It’s gonna be cooler than we thought! — NY Times, Oct. 26
Beyond Catastrophe A New Climate Reality Is Coming Into View By David Wallace-Wells
https://www.nytimes.com/interactive/2022/10/26/magazine/climate-change-warming-world.html
You can never really see the future, only imagine it, then try to make sense of the new world when it arrives.
Just a few years ago, climate projections for this century looked quite apocalyptic, with most scientists warning that continuing “business as usual” would bring the world four or even five degrees Celsius of warming — a change disruptive enough to call forth not only predictions of food crises and heat stress, state conflict and economic strife, but, from some corners, warnings of civilizational collapse and even a sort of human endgame. (Perhaps you’ve had nightmares about each of these and seen premonitions of them in your newsfeed.)
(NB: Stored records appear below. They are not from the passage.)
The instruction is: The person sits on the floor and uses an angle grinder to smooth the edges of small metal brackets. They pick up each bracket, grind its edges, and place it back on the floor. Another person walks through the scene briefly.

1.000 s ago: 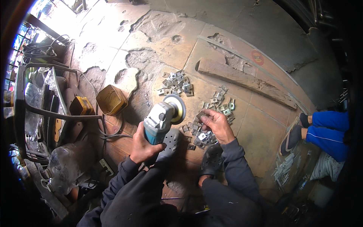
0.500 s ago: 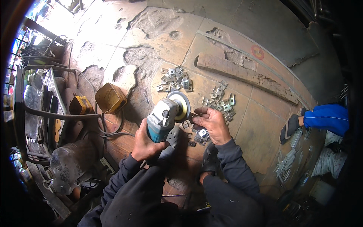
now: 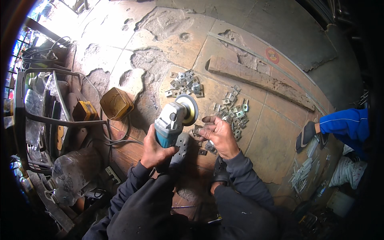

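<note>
My left hand (image 3: 157, 150) is wrapped round the teal body of an angle grinder (image 3: 168, 125), whose pale round disc (image 3: 191, 109) faces right. Just below and right of the disc, my right hand (image 3: 221, 138) pinches a small metal bracket (image 3: 197, 130) between thumb and fingers, apart from the disc. Beyond the grinder lies a heap of small metal brackets with holes (image 3: 185, 83). A second heap of brackets (image 3: 233, 105) spreads to the right, past my right hand. A few more lie near my feet, partly hidden by that hand.
A wooden beam (image 3: 260, 82) lies across the floor ahead. To the left stand yellow-brown containers (image 3: 116, 105), a metal frame (image 3: 66, 121) and a large clear plastic bottle (image 3: 76, 172). Metal strips (image 3: 302, 174) lie at right, near another person's sandalled foot (image 3: 307, 136). A cable crosses the floor at left.
My right hand has drawn the bracket away from the disc, down and slightly left. The grinder has shifted slightly left in my left hand. At right, the other person's leg has moved a little.
</note>
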`<state>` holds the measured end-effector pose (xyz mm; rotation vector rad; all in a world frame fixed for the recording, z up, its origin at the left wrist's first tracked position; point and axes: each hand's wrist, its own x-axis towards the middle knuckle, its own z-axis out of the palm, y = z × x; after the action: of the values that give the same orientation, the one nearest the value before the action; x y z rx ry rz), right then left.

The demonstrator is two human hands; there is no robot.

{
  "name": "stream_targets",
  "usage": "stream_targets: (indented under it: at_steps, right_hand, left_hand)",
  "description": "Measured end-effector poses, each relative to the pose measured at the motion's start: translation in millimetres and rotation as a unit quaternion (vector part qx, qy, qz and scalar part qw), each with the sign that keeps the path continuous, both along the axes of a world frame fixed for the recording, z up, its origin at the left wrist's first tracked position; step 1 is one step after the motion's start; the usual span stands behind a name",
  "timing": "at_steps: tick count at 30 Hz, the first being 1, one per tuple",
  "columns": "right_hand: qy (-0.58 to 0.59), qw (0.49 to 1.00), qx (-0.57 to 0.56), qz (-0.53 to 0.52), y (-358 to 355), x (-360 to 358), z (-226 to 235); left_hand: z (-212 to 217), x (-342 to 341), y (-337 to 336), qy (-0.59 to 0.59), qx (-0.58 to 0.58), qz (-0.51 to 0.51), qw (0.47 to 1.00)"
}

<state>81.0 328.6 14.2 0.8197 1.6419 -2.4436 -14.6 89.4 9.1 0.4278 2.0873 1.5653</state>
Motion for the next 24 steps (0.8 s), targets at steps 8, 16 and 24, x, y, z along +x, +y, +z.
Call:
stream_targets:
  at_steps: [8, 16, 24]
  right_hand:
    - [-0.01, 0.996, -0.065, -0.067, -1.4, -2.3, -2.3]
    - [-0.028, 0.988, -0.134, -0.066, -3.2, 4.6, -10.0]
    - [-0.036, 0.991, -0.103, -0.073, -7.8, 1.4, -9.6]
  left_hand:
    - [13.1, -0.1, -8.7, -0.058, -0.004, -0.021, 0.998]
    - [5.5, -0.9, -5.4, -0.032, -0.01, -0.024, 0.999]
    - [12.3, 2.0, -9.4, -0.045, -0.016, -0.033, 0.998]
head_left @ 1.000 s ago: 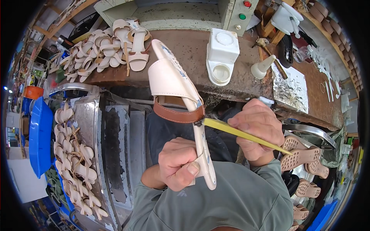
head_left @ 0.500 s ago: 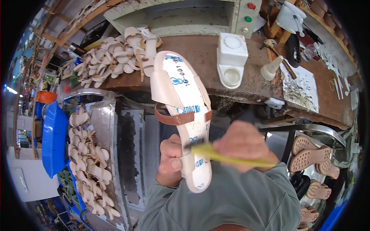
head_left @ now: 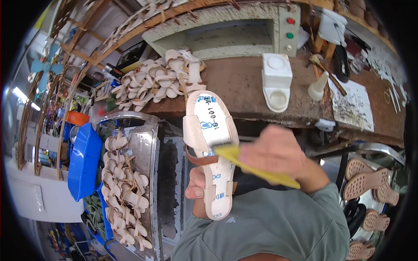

Now, with the world already 1.2 degrees hotter, scientists believe that warming this century will most likely fall between two or three degrees. (A United Nations report released this week ahead of the COP27 climate conference in Sharm el Sheikh, Egypt, confirmed that range….)
This NYT article is awful in many ways. On the one hand, emissions have not dropped. On the other hand, we can thank human responsiveness for the reduction in predicted temperatures. Duh. But the bottom line is that the climate won’t heat up enough to destroy humanity.
Here is a quote from another NYT article on climate published the same day.
Without drastic reductions in greenhouse gas emissions, the report said, the planet is on track to warm by an average of 2.1 to 2.9 degrees Celsius, compared with preindustrial levels, by 2100.
Did you catch that? Compared to preindustrial levels—using a baseline from 150-200 years ago? Is this a CYA because they expect little to no warming for the next few decades?
Then the article repeats the usual climate hyperbole, in spades:
With each fraction of a degree of warming, tens of millions more people worldwide would be exposed to life-threatening heat waves, food and water scarcity, and coastal flooding while millions more mammals, insects, birds and plants would disappear.
Hedging their bets? Editors not all getting the same memo? Is the NYT trying to get in front of major battles at the climate conference? Get in front of rapid cooling?
Or is it an admission that countries are no longer willing to shoot their populations in the head with fossil fuel restrictions; are the apparatchiks seeing pitchforks?
This is just a heads-up that the climate narrative is changing in real time. Let’s see where this goes—but watch what comes out of the UN climate conference.